### Records for the task
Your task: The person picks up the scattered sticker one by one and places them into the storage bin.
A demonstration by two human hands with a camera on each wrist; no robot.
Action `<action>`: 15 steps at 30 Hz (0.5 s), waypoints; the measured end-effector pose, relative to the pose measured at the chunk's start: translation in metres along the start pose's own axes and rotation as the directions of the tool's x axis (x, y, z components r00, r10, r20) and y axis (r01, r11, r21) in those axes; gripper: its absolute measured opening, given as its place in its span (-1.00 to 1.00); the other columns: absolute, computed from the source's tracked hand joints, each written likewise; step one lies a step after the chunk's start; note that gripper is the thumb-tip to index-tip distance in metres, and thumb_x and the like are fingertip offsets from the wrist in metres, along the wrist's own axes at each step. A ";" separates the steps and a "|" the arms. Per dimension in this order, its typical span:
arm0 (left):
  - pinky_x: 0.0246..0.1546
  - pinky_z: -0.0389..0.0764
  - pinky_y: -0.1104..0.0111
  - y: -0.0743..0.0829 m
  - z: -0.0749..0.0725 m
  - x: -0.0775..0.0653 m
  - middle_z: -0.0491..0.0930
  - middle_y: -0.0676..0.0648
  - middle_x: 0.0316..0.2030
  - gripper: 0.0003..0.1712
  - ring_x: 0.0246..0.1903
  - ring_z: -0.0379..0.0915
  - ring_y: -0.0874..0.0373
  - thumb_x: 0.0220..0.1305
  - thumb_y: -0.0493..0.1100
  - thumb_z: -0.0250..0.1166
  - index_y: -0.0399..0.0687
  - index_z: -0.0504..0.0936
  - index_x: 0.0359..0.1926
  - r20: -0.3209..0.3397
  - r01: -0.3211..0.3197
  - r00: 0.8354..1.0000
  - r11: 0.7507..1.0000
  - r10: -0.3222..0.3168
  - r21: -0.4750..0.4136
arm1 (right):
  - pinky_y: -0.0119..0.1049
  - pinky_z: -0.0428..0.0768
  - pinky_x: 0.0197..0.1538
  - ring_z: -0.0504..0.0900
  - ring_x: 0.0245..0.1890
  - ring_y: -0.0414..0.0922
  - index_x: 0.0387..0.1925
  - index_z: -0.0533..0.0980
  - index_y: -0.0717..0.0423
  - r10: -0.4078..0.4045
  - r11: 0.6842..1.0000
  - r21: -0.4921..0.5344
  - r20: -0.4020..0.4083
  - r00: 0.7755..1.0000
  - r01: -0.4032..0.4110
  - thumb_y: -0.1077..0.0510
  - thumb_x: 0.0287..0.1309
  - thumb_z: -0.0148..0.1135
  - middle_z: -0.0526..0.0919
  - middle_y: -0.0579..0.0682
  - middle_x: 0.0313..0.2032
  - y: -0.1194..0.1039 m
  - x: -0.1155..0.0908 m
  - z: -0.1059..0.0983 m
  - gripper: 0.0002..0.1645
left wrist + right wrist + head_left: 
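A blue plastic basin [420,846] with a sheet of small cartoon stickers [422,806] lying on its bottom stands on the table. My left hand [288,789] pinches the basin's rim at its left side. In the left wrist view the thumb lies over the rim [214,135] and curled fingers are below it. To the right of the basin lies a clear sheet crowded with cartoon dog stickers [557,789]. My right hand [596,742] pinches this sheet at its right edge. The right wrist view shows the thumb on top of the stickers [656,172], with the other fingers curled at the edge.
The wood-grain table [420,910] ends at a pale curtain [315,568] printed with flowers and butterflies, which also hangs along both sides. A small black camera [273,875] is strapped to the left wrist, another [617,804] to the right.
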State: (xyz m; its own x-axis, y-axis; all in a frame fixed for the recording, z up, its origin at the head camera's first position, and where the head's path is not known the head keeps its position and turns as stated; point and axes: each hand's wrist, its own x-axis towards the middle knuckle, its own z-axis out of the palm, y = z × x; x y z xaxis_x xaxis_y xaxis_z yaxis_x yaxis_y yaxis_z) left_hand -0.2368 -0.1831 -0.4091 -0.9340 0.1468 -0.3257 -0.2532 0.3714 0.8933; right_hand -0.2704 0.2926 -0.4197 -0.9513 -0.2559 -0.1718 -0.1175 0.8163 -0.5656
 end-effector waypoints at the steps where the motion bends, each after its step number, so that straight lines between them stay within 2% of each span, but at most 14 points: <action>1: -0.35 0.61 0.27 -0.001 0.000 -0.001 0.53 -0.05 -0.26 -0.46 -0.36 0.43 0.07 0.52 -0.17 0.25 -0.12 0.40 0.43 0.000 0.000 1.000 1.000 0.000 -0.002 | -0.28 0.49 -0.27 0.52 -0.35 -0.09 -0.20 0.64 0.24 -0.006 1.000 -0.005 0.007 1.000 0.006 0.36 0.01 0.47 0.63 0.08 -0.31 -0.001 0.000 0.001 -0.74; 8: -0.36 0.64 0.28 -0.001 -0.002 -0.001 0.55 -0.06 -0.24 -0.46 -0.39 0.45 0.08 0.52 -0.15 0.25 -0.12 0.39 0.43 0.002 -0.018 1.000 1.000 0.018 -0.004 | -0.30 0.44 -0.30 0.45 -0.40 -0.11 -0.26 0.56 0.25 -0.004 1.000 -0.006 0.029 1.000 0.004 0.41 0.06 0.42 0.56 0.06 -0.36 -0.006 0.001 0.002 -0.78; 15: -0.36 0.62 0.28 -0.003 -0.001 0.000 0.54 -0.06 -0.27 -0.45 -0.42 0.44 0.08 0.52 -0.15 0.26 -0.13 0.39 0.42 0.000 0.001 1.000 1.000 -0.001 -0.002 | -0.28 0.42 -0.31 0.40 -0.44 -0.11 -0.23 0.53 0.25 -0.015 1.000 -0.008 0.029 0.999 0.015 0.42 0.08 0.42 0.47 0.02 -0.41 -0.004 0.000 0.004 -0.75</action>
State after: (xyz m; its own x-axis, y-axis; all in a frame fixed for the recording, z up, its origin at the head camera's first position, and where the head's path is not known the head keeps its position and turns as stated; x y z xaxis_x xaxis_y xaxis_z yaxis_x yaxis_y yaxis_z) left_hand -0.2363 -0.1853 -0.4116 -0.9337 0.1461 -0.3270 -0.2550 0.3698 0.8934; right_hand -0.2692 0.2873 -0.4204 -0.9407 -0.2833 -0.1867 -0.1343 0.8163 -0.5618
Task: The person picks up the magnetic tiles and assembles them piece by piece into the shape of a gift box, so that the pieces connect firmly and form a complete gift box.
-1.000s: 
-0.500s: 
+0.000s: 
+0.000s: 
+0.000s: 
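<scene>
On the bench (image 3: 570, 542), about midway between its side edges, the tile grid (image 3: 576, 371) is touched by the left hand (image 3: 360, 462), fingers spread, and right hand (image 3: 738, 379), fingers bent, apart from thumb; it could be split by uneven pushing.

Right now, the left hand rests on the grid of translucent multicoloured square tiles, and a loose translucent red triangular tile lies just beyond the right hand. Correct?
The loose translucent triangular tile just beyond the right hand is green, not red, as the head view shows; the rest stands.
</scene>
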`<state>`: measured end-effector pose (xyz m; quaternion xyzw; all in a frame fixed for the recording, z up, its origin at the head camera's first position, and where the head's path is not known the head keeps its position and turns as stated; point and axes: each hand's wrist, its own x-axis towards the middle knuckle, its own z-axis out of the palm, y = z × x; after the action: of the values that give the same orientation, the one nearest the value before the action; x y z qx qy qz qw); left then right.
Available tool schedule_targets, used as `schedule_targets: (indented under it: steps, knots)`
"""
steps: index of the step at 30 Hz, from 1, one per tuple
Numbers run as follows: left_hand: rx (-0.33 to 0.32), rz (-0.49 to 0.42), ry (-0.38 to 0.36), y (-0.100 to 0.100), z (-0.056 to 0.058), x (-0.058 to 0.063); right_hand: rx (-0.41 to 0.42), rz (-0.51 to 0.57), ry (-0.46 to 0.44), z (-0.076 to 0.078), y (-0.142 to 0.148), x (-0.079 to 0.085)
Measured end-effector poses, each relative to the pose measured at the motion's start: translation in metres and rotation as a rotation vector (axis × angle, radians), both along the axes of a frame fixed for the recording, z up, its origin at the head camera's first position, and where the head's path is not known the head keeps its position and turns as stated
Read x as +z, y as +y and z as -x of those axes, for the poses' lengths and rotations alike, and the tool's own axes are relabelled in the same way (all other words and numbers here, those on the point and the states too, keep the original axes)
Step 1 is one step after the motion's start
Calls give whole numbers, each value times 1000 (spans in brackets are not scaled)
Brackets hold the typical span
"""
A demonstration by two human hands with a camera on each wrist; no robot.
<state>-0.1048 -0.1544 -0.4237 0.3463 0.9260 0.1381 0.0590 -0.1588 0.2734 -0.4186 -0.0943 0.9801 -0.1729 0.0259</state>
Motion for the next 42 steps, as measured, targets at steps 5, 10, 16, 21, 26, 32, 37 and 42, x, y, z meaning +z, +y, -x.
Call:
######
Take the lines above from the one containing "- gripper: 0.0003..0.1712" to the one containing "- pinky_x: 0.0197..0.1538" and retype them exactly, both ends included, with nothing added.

  - gripper: 0.0003..0.1712
  - ring_x: 0.0246..0.1903
  - ring_z: -0.0379..0.0915
  - ring_y: -0.0874..0.0373
  - thumb_x: 0.0220..0.1305
  - thumb_y: -0.0493..0.1100
  - thumb_z: -0.0250..0.1166
  - index_y: -0.0399..0.0687
  - index_z: -0.0504..0.0936
  - index_x: 0.0359..0.1926
  - r20: -0.3209..0.3397
  - r01: -0.3211..0.3197
  - r00: 0.8354..1.0000
  - r11: 0.7507..1.0000
  - r10: -0.3222..0.3168
  - r21: -0.4750..0.4136
arm1 (right):
  - pinky_y: -0.0119..0.1049
  - pinky_z: -0.0428..0.0768
  - pinky_x: 0.0197..0.1538

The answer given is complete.